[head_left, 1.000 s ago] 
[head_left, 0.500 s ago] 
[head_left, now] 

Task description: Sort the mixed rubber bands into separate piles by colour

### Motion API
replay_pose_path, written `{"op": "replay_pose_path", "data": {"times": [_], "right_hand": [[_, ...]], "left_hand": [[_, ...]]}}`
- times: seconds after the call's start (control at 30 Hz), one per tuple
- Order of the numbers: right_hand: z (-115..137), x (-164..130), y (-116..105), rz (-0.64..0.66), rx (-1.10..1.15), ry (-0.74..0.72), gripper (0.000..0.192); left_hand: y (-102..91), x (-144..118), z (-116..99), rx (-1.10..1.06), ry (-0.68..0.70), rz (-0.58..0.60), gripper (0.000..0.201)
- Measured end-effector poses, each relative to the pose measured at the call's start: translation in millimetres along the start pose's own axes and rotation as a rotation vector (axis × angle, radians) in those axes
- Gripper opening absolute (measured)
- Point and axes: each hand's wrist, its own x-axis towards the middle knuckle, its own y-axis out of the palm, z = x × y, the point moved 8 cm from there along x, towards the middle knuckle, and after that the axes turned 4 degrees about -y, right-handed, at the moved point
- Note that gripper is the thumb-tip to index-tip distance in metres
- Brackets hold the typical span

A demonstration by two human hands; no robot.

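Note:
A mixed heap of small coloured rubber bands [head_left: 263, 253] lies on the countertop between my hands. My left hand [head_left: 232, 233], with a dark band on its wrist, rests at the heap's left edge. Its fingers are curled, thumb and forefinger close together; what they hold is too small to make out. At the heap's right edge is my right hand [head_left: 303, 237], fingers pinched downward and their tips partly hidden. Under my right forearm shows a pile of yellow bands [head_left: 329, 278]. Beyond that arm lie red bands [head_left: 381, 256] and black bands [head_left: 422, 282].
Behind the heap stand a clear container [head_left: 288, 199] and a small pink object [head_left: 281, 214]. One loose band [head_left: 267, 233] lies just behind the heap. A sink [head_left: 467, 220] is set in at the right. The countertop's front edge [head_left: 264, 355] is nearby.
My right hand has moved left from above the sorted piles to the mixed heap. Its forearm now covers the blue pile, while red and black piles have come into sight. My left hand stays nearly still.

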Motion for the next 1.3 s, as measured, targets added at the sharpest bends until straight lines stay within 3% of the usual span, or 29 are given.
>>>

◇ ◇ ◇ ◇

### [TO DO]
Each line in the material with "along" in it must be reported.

### [SOLUTION TO THIS EXERCISE]
- Measured end-effector poses, each relative to the pose measured at the call's start: translation in millimetres along the start pose's own axes and rotation as a rotation vector (axis × angle, radians) in those axes
- Point and axes: each hand's wrist, its own x-axis towards the middle knuckle, its own y-axis out of the palm, z = x × y, the point moved 8 cm from there along x, towards the middle knuckle, and after that the axes turned 4 degrees about -y, right-handed, at the moved point

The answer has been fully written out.